(Input material)

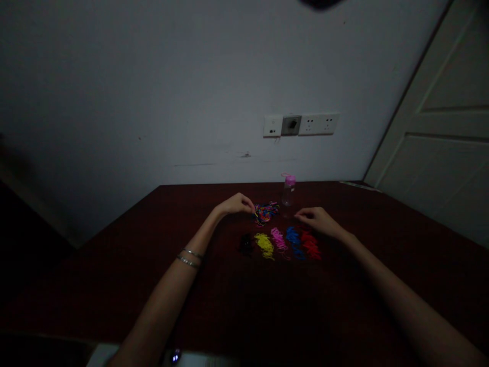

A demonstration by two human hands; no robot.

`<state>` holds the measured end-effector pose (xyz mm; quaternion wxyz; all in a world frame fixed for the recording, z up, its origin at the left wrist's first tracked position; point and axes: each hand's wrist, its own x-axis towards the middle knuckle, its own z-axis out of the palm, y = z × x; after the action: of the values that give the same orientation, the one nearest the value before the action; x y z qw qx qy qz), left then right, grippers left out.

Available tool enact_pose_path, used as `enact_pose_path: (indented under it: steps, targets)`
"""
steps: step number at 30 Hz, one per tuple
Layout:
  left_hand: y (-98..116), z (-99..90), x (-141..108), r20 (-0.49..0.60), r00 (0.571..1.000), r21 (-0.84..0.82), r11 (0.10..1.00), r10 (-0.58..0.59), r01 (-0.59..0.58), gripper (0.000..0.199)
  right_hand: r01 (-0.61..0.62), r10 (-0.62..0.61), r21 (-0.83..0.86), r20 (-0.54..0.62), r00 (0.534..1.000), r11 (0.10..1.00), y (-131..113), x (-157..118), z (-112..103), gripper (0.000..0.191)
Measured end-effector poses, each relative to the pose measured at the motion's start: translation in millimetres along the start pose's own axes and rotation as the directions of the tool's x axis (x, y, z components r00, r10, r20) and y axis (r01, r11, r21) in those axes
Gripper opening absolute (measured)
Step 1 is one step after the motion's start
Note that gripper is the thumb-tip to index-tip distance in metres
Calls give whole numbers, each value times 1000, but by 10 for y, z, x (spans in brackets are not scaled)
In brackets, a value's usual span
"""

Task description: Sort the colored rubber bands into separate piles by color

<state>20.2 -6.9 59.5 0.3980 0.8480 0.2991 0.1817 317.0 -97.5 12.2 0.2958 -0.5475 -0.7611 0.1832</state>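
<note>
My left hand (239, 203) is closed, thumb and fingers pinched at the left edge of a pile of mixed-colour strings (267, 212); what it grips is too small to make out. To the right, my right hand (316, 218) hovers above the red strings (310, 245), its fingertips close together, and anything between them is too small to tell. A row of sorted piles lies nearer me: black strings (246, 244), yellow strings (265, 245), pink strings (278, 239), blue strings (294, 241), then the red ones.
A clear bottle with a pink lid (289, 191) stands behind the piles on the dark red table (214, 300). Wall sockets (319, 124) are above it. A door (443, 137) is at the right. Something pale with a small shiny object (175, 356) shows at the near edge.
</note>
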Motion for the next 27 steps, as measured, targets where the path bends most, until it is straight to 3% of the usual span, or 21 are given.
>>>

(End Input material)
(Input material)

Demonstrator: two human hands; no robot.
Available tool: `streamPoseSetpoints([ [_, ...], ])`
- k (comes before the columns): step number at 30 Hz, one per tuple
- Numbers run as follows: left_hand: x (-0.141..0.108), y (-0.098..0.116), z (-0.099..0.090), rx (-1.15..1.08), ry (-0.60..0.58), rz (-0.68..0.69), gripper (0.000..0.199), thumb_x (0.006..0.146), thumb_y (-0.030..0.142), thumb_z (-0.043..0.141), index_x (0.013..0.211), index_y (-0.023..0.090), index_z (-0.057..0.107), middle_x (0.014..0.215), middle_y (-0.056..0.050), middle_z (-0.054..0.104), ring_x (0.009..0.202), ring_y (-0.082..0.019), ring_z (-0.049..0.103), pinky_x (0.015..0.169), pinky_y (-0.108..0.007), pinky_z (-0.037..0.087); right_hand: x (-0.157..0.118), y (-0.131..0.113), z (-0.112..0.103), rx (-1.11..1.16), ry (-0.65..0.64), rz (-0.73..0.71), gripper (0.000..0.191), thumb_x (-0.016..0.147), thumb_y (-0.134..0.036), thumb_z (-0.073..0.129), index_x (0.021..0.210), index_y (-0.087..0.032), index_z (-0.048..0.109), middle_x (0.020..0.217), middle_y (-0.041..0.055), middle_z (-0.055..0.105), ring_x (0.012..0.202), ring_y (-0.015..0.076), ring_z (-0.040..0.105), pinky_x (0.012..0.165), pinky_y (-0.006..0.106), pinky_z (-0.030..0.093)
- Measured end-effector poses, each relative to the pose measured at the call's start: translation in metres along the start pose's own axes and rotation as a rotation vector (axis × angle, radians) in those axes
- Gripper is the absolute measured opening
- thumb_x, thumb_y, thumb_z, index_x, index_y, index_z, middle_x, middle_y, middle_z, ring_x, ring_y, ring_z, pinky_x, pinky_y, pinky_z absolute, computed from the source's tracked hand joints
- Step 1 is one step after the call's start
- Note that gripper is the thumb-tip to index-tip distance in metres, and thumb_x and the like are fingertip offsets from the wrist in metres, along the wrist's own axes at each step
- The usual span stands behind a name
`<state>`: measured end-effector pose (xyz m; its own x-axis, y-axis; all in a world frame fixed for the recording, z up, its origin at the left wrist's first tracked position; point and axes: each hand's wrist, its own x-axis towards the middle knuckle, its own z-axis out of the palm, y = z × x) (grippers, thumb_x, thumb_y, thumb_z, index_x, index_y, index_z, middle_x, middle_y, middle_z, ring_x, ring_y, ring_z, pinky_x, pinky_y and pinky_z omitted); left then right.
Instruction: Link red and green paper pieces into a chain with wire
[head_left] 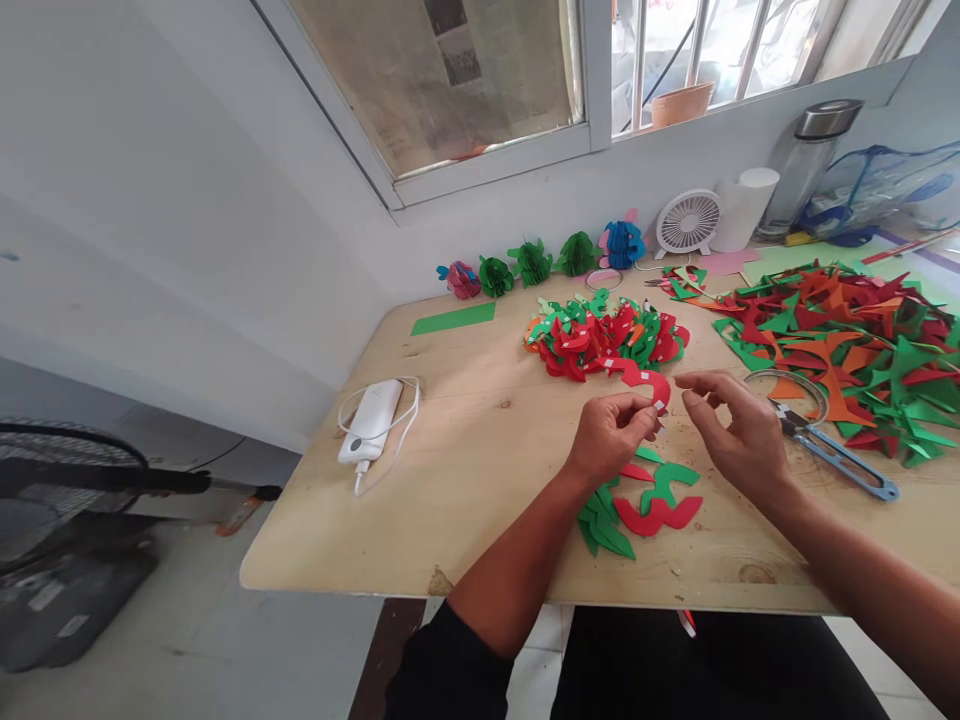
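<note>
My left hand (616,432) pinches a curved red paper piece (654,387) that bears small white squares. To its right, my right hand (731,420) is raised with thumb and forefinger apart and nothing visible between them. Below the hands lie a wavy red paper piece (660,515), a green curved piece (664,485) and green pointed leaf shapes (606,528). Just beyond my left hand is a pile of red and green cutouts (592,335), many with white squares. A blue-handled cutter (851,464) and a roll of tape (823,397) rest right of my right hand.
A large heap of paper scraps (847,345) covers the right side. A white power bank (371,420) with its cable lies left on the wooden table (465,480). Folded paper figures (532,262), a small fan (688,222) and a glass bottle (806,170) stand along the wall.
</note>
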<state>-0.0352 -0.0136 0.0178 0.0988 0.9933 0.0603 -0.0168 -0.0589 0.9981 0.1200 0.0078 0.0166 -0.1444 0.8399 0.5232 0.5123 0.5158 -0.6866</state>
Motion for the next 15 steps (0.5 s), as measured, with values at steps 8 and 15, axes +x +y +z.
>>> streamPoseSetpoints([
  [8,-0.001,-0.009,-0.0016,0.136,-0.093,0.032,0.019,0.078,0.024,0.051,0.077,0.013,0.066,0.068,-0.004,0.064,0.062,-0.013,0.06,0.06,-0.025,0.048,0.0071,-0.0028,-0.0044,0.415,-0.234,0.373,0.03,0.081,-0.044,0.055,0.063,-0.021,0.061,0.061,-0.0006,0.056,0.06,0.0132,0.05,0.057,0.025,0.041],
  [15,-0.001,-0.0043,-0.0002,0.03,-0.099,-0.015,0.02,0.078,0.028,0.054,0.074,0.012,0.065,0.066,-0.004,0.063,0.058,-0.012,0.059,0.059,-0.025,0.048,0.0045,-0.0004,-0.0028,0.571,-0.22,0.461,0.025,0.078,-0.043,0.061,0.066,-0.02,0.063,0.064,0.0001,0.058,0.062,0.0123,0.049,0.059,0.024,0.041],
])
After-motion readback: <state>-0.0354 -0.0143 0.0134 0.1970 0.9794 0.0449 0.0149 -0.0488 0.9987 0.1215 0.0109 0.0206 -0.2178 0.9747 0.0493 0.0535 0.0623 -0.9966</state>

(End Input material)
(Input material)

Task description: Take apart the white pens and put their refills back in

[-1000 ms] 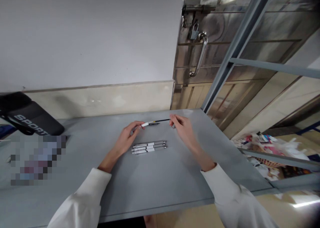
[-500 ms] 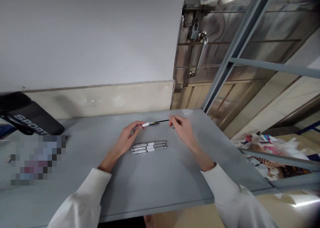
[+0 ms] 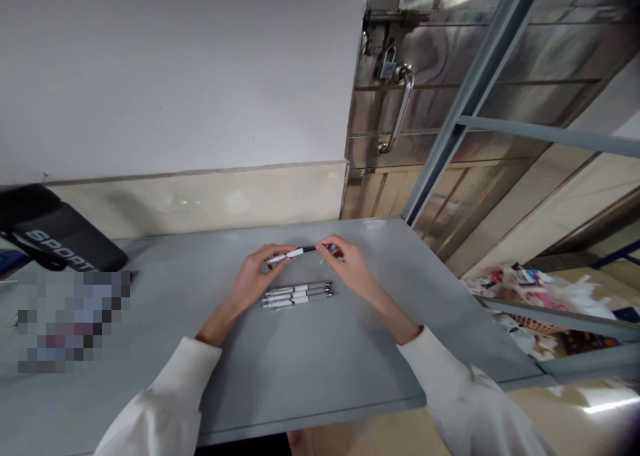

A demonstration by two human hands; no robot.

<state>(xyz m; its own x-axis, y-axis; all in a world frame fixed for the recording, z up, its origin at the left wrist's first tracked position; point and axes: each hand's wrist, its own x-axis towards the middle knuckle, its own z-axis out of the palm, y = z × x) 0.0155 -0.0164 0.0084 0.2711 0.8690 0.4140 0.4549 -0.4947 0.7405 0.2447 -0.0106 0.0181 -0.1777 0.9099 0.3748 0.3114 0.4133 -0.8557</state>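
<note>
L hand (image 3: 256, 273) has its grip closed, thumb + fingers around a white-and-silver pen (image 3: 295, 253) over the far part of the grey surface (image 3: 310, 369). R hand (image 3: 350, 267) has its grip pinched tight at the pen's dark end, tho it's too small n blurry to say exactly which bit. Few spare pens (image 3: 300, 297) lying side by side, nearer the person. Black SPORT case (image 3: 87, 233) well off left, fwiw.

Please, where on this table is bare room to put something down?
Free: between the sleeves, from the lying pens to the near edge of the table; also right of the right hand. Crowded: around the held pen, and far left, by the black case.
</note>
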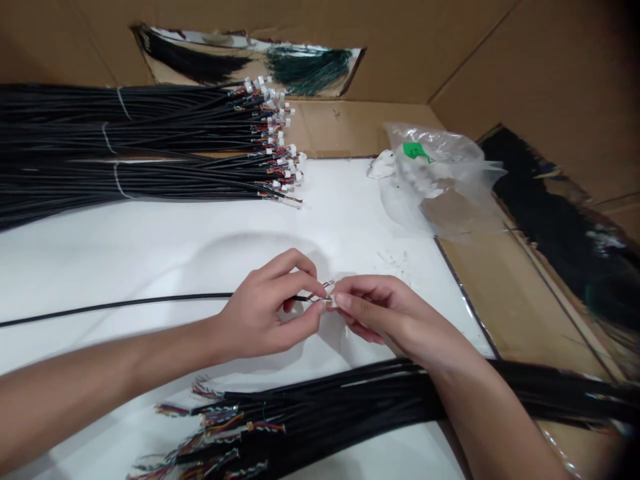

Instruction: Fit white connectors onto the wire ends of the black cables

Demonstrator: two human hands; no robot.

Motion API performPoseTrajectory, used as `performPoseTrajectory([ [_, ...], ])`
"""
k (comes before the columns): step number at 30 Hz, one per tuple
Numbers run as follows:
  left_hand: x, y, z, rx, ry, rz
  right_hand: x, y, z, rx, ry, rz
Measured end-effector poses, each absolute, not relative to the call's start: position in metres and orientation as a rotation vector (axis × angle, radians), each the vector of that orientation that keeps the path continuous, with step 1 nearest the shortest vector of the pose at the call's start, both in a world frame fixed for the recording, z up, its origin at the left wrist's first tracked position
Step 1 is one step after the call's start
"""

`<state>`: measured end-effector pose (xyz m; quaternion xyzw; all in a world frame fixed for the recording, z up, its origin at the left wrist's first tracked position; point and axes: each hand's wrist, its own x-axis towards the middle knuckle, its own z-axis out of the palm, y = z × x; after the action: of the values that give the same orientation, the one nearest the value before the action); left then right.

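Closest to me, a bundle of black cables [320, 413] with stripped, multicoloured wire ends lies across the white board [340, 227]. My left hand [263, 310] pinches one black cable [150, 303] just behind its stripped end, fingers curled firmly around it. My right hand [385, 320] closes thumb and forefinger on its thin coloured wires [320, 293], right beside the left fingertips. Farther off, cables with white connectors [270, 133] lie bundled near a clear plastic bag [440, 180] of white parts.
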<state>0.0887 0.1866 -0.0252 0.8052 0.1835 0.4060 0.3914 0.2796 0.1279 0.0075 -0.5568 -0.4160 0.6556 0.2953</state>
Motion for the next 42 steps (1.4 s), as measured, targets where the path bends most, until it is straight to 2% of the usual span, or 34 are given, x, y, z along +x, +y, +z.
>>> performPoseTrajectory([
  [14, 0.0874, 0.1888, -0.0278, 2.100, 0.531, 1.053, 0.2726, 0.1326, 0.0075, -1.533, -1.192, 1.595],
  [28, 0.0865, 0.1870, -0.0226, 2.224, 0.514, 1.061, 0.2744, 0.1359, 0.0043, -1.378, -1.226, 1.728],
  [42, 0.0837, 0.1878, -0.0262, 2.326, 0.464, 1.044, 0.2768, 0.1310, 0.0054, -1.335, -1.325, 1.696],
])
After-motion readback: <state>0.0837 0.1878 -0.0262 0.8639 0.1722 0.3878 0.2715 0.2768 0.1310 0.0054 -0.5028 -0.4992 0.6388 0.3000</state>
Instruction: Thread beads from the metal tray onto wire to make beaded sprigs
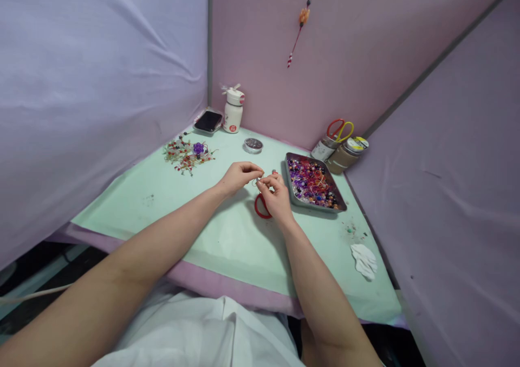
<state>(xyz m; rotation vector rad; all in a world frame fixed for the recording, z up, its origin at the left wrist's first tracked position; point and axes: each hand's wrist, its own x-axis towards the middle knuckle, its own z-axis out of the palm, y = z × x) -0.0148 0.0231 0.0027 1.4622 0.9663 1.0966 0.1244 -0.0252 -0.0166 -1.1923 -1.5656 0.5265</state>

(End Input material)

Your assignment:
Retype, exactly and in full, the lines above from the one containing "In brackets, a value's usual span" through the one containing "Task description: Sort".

The answer:
In brackets, a value's usual span
"""

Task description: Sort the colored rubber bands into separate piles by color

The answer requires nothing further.